1. Multiple Sclerosis and the Adaptive Immunity
Multiple sclerosis (MS) affects over 2 million people worldwide and is the leading cause of neurological disability in young adults. It is now clear that the core process in MS is inflammatory, with myelin-reactive T helper (TH) cells and their mediators triggering injury of axons and their myelin sheaths through a complex sequence of events . Experimental autoimmune encephalomyelitis (EAE) has been used as a model for MS for more than 40 years and has been a major factor in determining the path of MS research. In EAE, TH1 and TH17 effector cells, major producers of IFNγ and IL-17, respectively, have been associated with the disease cascade that causes encephalitogenicity [2–6]. The observation that IFNγ and IL-17 expression were upregulated in peripheral circulating T cells as well as in the central nervous system of MS patients gave validity to the hypothesis that TH1 and TH17 cells were potentially pathogenic in MS patients [7–11]. Thus, current therapies for MS are immunomodulatory and have been effective in decreasing relapse rates but seemingly far less effective in preventing disease progression, defined as an accumulation of neurologic disability.

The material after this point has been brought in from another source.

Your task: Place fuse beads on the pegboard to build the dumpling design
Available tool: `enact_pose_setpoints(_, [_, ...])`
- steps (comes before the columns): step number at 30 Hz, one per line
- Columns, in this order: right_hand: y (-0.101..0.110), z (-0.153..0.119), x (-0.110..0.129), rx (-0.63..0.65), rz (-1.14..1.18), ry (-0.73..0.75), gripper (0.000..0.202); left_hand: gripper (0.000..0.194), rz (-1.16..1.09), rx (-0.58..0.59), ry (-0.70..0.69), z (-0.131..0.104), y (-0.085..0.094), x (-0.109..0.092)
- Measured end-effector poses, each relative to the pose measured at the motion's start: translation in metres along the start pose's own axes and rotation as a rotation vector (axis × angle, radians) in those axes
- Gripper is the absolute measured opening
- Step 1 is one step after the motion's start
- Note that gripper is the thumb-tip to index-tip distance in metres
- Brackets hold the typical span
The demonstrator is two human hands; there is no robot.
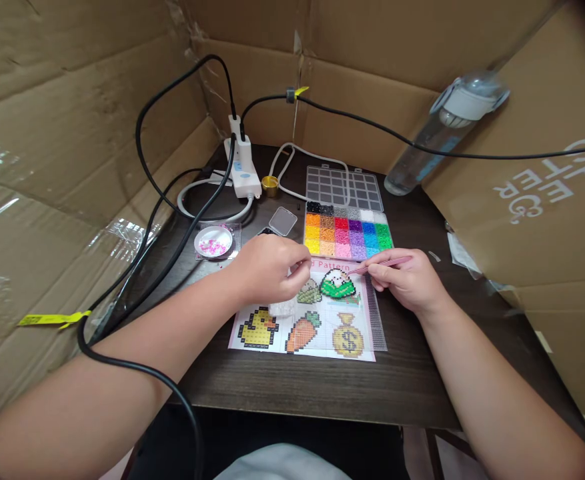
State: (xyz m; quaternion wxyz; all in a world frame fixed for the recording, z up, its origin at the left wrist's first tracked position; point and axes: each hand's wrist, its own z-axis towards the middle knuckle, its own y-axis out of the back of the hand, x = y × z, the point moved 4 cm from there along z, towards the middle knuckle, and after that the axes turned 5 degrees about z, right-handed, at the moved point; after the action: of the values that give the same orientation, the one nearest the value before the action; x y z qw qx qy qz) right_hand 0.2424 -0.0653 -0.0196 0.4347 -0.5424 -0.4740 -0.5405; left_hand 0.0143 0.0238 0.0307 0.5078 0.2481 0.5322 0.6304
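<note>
My right hand (405, 280) grips a pair of pink tweezers (395, 261), with the tips pointing left at a bead design (338, 285). The design is a green and white shape outlined in black, on a clear pegboard (378, 327). Beneath the board lies a printed pattern sheet (317, 337) showing a yellow duck, a carrot and a money bag. My left hand (275, 267) hovers over the sheet's upper left, its fingers curled together; whatever they may hold is hidden. Just below it is a small whitish translucent item (282, 308), partly covered by the hand.
Behind the sheet stands an open bead box (348, 230) with many colours. To the left are a white dish of pink beads (213, 241), a small clear lid (283, 221) and a power strip (245, 167). A black cable (167, 373) crosses my left forearm. A bottle (442, 133) leans against the cardboard wall.
</note>
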Motion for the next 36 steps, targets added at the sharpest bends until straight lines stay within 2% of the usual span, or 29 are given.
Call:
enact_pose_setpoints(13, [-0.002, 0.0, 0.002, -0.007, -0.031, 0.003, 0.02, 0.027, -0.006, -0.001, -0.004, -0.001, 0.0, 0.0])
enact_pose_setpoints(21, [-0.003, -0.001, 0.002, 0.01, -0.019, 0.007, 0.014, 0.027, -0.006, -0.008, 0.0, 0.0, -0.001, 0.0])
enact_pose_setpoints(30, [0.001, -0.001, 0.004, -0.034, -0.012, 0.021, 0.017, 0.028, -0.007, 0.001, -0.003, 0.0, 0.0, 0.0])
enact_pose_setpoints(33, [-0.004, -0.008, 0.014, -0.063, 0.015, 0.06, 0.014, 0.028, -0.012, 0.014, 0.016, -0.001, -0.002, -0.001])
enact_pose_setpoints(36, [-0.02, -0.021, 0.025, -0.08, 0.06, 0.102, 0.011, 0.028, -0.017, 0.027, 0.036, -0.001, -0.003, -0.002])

Although immune dysregulation had been described in MS patients for some time, a major breakthrough came in the 1990s with the discovery of a specific subtype of CD4+CD25+ suppressor T cells (now called regulatory T cells or Tregs) . Treg cells are a specialized subpopulation of T cells that act to suppress activation of undesirable immune responses and thereby maintain immune system homeostasis and tolerance to self-antigens. At least two major subtypes of Tregs have been identified: natural Tregs (nTregs) generated in the thymus and inducible Tregs (iTregs) generated in the periphery from CD4+CD25−FoxP3− effector T cells. Almost a decade after their discovery, the Hafler group described first a functional defect of peripheral CD4+CD25+ Tregs in patients with relapsing-remitting MS  that was followed by several reports confirming these observations in MS patients [14, 15]. Thus, therapy that restores impaired nTreg cell homeostasis while suppressing pathogenic effector T cells (TH1 and TH17) at the right time and more importantly at the right place will be a promising approach in MS patients. Adoptive cell transfer of patient-specific CD4+CD25+ Tregs has been considered a potential therapeutic approach . Strategies aimed at expanding Tregs in patients with autoimmune diseases are viewed as promising. The technical barrier in translating this strategy to clinical practice is to find safe and effective method to induce Tregs and suppress or convert effector cells to adaptive Tregs in the target organs in autoimmune diseases.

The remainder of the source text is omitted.